§ ACTIVITY
The listing below holds a line with "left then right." and a later line with "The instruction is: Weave". Write out those two lines and every line between them, exactly, and nothing else.

● ● ● ● ●

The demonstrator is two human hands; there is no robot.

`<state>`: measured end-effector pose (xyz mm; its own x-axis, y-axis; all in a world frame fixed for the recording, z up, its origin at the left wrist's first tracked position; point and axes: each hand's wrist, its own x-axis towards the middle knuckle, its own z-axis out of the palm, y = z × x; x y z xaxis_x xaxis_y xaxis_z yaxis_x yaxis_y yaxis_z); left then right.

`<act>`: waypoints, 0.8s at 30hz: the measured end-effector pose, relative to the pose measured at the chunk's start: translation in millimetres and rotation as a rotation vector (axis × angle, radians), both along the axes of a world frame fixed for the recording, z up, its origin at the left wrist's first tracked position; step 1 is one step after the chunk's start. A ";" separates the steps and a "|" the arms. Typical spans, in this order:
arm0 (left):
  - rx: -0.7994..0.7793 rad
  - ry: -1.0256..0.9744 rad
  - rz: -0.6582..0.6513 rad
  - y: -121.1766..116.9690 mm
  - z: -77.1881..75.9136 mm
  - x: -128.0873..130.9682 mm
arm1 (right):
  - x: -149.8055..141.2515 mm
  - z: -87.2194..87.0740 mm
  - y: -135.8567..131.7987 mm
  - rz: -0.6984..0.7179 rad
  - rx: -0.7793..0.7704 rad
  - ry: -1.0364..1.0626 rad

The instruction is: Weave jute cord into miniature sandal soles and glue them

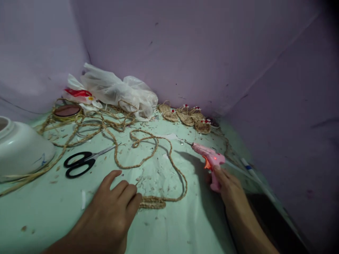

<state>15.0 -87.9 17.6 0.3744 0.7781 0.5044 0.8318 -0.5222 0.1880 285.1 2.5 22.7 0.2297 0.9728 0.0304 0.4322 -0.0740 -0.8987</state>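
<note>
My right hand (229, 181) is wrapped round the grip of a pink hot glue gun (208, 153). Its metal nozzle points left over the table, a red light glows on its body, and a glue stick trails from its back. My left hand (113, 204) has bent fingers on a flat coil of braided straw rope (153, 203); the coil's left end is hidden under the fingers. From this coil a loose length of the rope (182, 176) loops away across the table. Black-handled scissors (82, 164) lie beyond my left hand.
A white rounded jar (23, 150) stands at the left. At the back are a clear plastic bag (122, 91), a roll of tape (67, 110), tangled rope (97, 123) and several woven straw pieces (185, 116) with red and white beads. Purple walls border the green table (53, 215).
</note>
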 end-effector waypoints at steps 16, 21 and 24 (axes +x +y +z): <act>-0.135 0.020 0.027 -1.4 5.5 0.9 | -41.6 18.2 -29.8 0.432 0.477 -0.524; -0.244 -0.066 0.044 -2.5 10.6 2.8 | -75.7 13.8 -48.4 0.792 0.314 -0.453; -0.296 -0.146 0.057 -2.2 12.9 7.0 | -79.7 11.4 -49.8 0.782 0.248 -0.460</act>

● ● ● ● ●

§ OUTPUT FOR THIS TASK
`<state>`: measured end-effector pose (xyz mm; its own x-axis, y-axis; all in a world frame fixed for the recording, z up, its origin at the left wrist's first tracked position; point and axes: each hand's wrist, its own x-axis towards the middle knuckle, its own z-axis out of the palm, y = z × x; x y z xaxis_x xaxis_y xaxis_z yaxis_x yaxis_y yaxis_z); left then right.

`<act>`: waypoints, 0.8s at 30hz: the measured end-effector pose, relative to the pose measured at the chunk's start: translation in millimetres and rotation as a rotation vector (axis × angle, radians), both along the axes of a world frame fixed for the recording, z up, its origin at the left wrist's first tracked position; step 1 is one step after the chunk's start. A ";" separates the steps and a "|" the arms. Typical spans, in this order:
arm0 (left):
  - rx: -0.7994..0.7793 rad
  - ry: -1.0256..0.9744 rad
  - rz: -0.6582..0.6513 rad
  - y: -121.1766..116.9690 mm
  - z: -77.1881..75.9136 mm
  - x: -128.0873..130.9682 mm
arm1 (right):
  - x: -149.8055..141.2515 mm
  - z: -87.2194..87.0740 mm
  - y: -135.8567..131.7987 mm
  - rz: -0.6984..0.7179 rad
  - rx: -0.7793..0.7704 rad
  - ry: -1.0364..1.0626 rad

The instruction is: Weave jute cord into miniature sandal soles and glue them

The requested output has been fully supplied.